EXERCISE DETAILS — Retype all of the data. Every line must match exactly.

------------------------------------------------------------------------

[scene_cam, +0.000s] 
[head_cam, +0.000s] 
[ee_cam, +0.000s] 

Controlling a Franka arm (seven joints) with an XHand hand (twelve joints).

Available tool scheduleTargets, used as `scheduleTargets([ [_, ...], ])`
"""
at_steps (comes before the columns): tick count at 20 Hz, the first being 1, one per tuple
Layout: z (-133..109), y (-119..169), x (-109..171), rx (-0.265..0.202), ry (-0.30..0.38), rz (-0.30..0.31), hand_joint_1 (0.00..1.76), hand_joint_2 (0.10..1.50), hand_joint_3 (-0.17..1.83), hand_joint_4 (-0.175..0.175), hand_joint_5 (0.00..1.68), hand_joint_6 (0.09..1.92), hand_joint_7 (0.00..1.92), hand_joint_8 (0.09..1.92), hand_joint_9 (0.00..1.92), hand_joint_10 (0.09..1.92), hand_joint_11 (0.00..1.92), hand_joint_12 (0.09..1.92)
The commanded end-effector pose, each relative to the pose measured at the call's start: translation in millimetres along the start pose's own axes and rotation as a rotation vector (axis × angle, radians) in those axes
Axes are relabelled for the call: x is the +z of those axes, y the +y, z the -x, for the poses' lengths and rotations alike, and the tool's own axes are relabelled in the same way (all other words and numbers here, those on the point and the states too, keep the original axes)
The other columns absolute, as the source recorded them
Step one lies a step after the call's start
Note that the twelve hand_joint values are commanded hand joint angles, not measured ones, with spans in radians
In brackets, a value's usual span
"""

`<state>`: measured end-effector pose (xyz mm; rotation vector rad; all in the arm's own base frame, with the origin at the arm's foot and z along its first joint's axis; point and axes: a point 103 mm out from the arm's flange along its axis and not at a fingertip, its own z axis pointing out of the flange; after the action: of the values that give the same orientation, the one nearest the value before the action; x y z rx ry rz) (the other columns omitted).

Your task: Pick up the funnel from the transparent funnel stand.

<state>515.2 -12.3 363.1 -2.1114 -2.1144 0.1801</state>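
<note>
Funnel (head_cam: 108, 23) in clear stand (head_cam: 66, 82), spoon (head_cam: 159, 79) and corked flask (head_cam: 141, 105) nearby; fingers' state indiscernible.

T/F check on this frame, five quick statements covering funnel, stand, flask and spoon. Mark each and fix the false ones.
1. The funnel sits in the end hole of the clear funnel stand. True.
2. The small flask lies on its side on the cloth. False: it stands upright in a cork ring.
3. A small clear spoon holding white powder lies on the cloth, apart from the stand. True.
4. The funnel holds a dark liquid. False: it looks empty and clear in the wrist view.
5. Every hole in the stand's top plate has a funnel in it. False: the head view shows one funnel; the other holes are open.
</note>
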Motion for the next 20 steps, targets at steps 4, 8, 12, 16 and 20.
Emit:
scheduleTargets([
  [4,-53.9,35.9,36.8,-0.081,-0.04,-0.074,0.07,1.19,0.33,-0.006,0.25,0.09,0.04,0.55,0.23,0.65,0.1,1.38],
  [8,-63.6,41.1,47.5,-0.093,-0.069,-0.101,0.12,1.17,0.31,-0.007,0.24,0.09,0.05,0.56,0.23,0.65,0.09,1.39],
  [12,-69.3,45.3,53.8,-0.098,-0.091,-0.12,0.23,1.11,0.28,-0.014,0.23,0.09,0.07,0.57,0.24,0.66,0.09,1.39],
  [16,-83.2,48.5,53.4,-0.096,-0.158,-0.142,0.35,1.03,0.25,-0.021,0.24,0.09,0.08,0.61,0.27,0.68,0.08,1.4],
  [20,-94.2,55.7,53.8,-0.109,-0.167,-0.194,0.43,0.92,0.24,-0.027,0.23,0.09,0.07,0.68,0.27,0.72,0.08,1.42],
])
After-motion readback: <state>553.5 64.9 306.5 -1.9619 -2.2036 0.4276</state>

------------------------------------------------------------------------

ANSWER TO THE PROBLEM —
[scene_cam, +0.000s] 
[head_cam, +0.000s] 
[ee_cam, +0.000s] 

Controlling a Franka arm (seven joints) with an XHand hand (twelve joints).

Available tool scheduleTargets, used as `scheduleTargets([ [_, ...], ])`
"""
at_steps (comes before the columns): tick count at 20 Hz, the first being 1, one per tuple
Layout: z (-133..109), y (-119..169), x (-109..171), rx (-0.265..0.202), ry (-0.30..0.38), rz (-0.30..0.31), hand_joint_1 (0.00..1.76), hand_joint_2 (0.10..1.50), hand_joint_3 (-0.17..1.83), hand_joint_4 (-0.175..0.175), hand_joint_5 (0.00..1.68), hand_joint_6 (0.09..1.92), hand_joint_7 (0.00..1.92), hand_joint_8 (0.09..1.92), hand_joint_9 (0.00..1.92), hand_joint_10 (0.09..1.92), hand_joint_11 (0.00..1.92), hand_joint_12 (0.09..1.92)
The commanded end-effector pose, each relative to the pose measured at the call's start: translation in millimetres along the start pose's own axes and rotation as a rotation vector (axis × angle, radians) in those axes
Axes are relabelled for the call: x is the +z of those axes, y the +y, z the -x, for the poses' lengths and rotations alike, and the tool's own axes are relabelled in the same way (all other words and numbers here, those on the point and the states too, keep the original axes)
The other columns absolute, as the source recorded them
Step one lies a step after the call's start
Note that the twelve hand_joint values are commanded hand joint angles, not measured ones, with spans in radians
In brackets, a value's usual span
"""

`<state>`: measured end-effector pose (xyz mm; rotation vector rad; all in the arm's own base frame, with the origin at the arm's foot and z along its first joint's axis; point and axes: a point 103 mm out from the arm's flange along its axis and not at a fingertip, its own z axis pointing out of the flange; after the action: of the values that give the same orientation, the one nearest the value before the action; x y z rx ry rz) (the other columns omitted).

Your task: Pick up the funnel from the transparent funnel stand.

<state>515.2 -12.3 363.1 -2.1114 -2.1144 0.1801</state>
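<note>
Funnel (head_cam: 108, 23) in clear stand (head_cam: 66, 82), spoon (head_cam: 159, 79) and corked flask (head_cam: 141, 105) nearby; fingers' state indiscernible.

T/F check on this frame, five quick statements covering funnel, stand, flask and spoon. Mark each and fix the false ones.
1. The funnel sits in the end hole of the clear funnel stand. True.
2. The small flask lies on its side on the cloth. False: it stands upright in a cork ring.
3. A small clear spoon holding white powder lies on the cloth, apart from the stand. True.
4. The funnel holds a dark liquid. False: it looks empty and clear in the wrist view.
5. Every hole in the stand's top plate has a funnel in it. False: the head view shows one funnel; the other holes are open.
</note>
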Motion for the next 20 steps, targets at steps 4, 8, 12, 16 and 20.
Emit:
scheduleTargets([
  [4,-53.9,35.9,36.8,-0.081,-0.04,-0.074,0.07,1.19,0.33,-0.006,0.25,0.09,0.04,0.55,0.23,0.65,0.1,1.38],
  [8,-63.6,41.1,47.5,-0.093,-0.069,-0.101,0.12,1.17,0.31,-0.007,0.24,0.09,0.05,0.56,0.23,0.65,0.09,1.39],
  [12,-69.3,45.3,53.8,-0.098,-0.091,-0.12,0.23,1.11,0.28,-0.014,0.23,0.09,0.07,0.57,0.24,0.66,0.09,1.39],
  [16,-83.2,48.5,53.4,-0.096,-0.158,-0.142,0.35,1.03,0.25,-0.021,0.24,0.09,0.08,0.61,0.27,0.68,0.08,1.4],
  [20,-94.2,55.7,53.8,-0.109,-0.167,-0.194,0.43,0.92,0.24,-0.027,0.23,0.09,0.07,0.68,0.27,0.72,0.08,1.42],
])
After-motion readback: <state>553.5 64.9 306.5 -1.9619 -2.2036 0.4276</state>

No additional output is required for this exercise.